Archive | January 2014

Right in the feels

I wasn’t the most popular kid in school—especially middle school, where kids are especially good at being dicks. High school got a little better—I found a small niche in the theater crowd; but I never really found my stride. I was always on guard from the jocks or the wannabe gang bangers (was around DC, so there were a lot of kids trying to play the game). There were always people ready to shove me, knock the books out of my hand, get a group to laugh at me in the halls, make up names or spread rumors. Now sometimes I wouldn’t just take it. Haha, I had some pretty gnarly standoffs that my boy James could tell you about, if he was on here. Whew.

But I had to keep my heart bottled in—keep it away from the name calling and teasing.

College was a tad similar. I ran into a brand of Christian legalism and put-on piety that I didn’t really vibe with. Nearly got expelled from the Baptist school I attended, though that’s another story. Still, I had to keep my heart bottled in—away from the judgment of people I thought were my brothers and sisters. If they knew the stuff I did or wanted to do, I might lose my place in the club. That was my mindset at the time.

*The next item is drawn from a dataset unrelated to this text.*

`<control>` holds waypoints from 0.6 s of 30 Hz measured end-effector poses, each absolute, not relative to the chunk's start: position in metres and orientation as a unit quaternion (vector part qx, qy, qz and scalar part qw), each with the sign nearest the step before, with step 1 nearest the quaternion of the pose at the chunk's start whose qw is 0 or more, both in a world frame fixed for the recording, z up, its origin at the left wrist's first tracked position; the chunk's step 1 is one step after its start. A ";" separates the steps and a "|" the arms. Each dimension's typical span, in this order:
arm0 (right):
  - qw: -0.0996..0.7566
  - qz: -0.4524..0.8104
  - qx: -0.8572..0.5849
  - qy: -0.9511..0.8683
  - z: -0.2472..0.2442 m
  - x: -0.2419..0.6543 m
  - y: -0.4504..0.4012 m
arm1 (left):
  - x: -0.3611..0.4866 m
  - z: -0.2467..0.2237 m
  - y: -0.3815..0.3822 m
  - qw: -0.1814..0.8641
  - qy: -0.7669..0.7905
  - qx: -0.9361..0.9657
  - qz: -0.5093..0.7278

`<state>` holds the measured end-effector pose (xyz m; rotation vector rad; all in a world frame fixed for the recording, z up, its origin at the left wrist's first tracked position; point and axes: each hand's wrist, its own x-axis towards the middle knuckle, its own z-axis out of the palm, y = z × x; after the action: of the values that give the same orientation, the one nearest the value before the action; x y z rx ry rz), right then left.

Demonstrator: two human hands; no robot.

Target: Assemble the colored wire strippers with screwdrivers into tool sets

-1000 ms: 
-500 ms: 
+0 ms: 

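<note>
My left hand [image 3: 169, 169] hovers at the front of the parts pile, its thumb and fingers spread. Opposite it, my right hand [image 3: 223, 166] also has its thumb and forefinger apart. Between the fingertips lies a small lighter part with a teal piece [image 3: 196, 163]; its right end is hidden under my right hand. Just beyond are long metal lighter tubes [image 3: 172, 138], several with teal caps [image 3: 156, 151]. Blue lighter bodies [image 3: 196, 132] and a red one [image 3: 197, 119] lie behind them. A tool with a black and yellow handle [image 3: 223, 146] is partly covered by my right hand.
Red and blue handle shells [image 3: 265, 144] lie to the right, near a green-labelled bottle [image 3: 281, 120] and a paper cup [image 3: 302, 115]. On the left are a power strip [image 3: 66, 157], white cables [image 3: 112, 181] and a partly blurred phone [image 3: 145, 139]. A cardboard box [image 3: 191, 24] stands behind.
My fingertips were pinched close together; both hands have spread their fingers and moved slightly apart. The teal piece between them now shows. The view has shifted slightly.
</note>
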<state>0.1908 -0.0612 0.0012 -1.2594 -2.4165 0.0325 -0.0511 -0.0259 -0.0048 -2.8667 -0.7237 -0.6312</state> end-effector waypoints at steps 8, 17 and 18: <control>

Military was along the same lines. They wanted me to be all hard and ready to die for my buddies or my country. There were good times and bad. Made lots of friends; lost a couple of them. Largely, I had to keep my heart bottled in. No time for feeling when there’s war about, you know? Weakness and all that.

But after the military, I started to let my heart out a bit. It was hard at first. I focused too much on work. Especially at my last job in North Carolina, I lived at the office. It was a startup, we all did, but after some initial loosening, I realized I was bottling in my heart again, keeping who I was locked behind the mountain of stress and responsibility.

Since on this quasi sabbatical after leaving my last job, I worked on my heart more. I talked a lot with close friends. I dated around—another area that was new for me, as some older friends can attest.

And I found that my heart has the propensity to feel deeply. Now, I’ve never been a cold person—I’ve always had friends and held a great interest for charity, helping others and fighting for causes. But when it comes to relationships, especially, I was surprised at how ready my heart is to charge off…and invariably get itself banged up from rejection. Ha! Silly little dude.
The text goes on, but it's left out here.